In growth-enhancing fertilisation, the growth conditions of trees is improved by applying nitrogen fertiliser in the forest, because the lack of nitrogen is the most common factor restricting tree growth. This improves the vitality of trees, as well as their growth. Nitrogen fertilisation improves forest growth for 6–10 years, amounting to a growth increase of 13–25 cubic metres per hectare. Vibrant trees are also more resistant to different types of forest damage.

Corrective fertilisation rectifies nutrient imbalances that impair the normal growth of trees. It enables trees to make full use of forestland’s growth potential and sequester as much carbon as possible. Corrective fertilisation is only carried out on sites where it is needed.

Fertilisation increases forest growth and helps trees grow sturdy faster.

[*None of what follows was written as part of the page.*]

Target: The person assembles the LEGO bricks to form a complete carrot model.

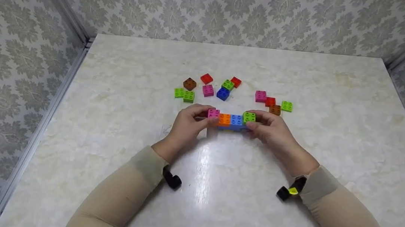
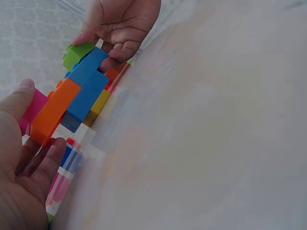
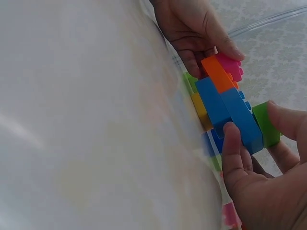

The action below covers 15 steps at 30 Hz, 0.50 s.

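In the head view a small build of toy building bricks stands mid-table between both hands. A yellow brick [image 3: 201, 111] forms its base, under a blue brick [image 2: 90, 98]. Above that sit an orange brick [image 1: 224, 119] and a second blue brick [image 1: 236, 120] side by side. My left hand [image 1: 190, 121] pinches the pink brick [image 1: 213, 113] on the orange one's outer end. At the other end my right hand [image 1: 274, 128] holds a green brick [image 1: 249, 118] between thumb and fingers, on the blue brick. Whether the green brick is fully pressed down I cannot tell.
Behind the build lie loose bricks: a brown one [image 1: 189, 84], a dark blue one [image 1: 223, 94] and several red, pink and green ones. Another group, with a pink brick [image 1: 260, 96], lies right of these. Patterned walls [image 1: 213, 13] border the table [image 1: 115, 82].
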Each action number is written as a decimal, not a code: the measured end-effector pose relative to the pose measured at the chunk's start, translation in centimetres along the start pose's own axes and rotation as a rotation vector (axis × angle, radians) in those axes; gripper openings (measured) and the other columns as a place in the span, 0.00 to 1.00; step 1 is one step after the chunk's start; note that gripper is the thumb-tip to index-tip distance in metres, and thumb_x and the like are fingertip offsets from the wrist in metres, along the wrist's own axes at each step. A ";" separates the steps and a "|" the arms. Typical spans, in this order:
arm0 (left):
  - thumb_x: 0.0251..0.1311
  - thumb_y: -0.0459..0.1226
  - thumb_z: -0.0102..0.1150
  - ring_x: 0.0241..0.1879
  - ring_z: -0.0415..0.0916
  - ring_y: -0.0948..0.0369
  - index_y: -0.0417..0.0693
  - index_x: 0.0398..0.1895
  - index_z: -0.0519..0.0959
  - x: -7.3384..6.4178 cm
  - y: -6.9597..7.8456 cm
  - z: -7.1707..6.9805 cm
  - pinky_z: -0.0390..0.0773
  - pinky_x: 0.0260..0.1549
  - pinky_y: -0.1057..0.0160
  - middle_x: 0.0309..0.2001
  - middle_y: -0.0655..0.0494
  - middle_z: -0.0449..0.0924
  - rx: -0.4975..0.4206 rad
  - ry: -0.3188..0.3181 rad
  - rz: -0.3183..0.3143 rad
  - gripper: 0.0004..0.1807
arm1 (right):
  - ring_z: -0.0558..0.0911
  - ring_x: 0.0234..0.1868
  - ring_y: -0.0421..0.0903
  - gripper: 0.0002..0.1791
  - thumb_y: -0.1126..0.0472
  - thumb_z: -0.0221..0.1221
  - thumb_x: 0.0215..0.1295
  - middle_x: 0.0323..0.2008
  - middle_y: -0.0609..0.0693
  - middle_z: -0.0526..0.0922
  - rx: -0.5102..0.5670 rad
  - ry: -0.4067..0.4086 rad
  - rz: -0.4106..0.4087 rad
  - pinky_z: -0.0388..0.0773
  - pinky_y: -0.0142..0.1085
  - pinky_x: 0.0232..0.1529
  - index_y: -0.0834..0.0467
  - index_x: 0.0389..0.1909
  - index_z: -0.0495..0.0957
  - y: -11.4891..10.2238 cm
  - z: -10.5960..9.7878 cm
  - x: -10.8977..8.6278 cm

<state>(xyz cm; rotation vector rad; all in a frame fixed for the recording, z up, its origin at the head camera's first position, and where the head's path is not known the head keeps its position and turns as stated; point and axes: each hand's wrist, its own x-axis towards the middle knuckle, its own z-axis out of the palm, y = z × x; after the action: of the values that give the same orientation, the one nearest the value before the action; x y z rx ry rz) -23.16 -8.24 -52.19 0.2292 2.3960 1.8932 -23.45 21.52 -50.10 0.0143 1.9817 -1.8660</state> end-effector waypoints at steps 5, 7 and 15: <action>0.73 0.43 0.78 0.59 0.86 0.56 0.53 0.65 0.91 -0.1 0.2 0.0 0.88 0.64 0.58 0.60 0.54 0.90 0.000 -0.002 -0.015 0.20 | 0.88 0.46 0.44 0.25 0.63 0.68 0.81 0.58 0.50 0.83 -0.027 0.013 0.001 0.89 0.30 0.49 0.58 0.75 0.81 -0.1 0.2 0.0; 0.73 0.43 0.78 0.59 0.86 0.56 0.53 0.64 0.91 -0.1 0.2 0.0 0.88 0.64 0.58 0.60 0.55 0.90 -0.002 -0.001 -0.023 0.19 | 0.86 0.46 0.44 0.24 0.62 0.69 0.81 0.58 0.50 0.83 -0.043 0.022 0.008 0.88 0.29 0.48 0.57 0.74 0.82 -0.2 0.3 0.0; 0.73 0.44 0.78 0.60 0.86 0.56 0.53 0.63 0.89 0.0 0.2 0.1 0.87 0.65 0.57 0.60 0.56 0.89 -0.011 -0.009 -0.063 0.18 | 0.83 0.43 0.43 0.24 0.62 0.69 0.81 0.57 0.49 0.83 -0.092 0.038 0.013 0.84 0.28 0.43 0.56 0.74 0.82 -0.6 0.3 -0.1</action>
<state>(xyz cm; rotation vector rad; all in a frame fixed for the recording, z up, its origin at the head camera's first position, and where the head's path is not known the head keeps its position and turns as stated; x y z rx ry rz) -23.15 -8.08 -51.99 0.1587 2.3575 1.8733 -23.41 21.16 -49.53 0.0367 2.0860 -1.7776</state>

Exercise caution with ditch network maintenance in peatlands

In peatlands, carry out drainage repair only if tree growth is hampered by excess water, and the trees have clearly benefited from prior drainage. Ditch network maintenance lowers the water level in peatlands. This leaves more peat in aerobic conditions above the water level. In aerobic conditions, peat decomposes, releasing carbon dioxide into the atmosphere. You can protect the carbon storage of peatlands by refraining from unnecessary drainage.

Although Ditch network maintenance is one of the most important forestry measures in peatlands, it is not always necessary. If the benefit from prior drainage has remained insignificant, ditch network maintenance will not be worthwhile. Avoiding unnecessary drainage repair is also important for the protection of waterways.

However, if drainage repair is deemed necessary, try to avoid making the drains too deep. The trees benefit most when the water level drops to a depth of 35–40 centimetres. A lower water level will not improve tree growth, but may increase carbon and nutrient emissions.

We revised our guidelines for peatland management in 2020. Read more about them here.

Peatland forest management requires competence.

Reforest non-productive land

If your estate has areas that do not grow forest, you could consider their reforestation. You can plant new forest in areas that do not compete with food production, such as pastures or old fields that are no longer cultivated. You can receive state subsidies for reforestation if the area meets the criteria for subsidies, and subsidies remain for distribution in the year in question. Read more here.

Ensure forest biodiversity at all stages of forest management

Dead and decaying wood is needed in addition to carbon sinks. Decaying trees release carbon slowly as they decompose, but they play a very important role in forest biodiversity. Existing dead and decaying trees should therefore be left in place during forestry work, and the amount of decaying wood can be increased by making high biodiversity stumps, for example.

Around a fifth of all species living in Finnish forests depend on decaying wood. This shows how immensely important decaying wood is to the safeguarding of forest biodiversity. In addition to ensuring an adequate amount of decaying wood in the forest, it is important to ensure that it comes in different sizes and at different stages of decay. Decaying wood should be found both lying on the ground and as standing stumps, because different species need different types of it. Read more about forest biodiversity here.

Decaying wood is important to biodiversity.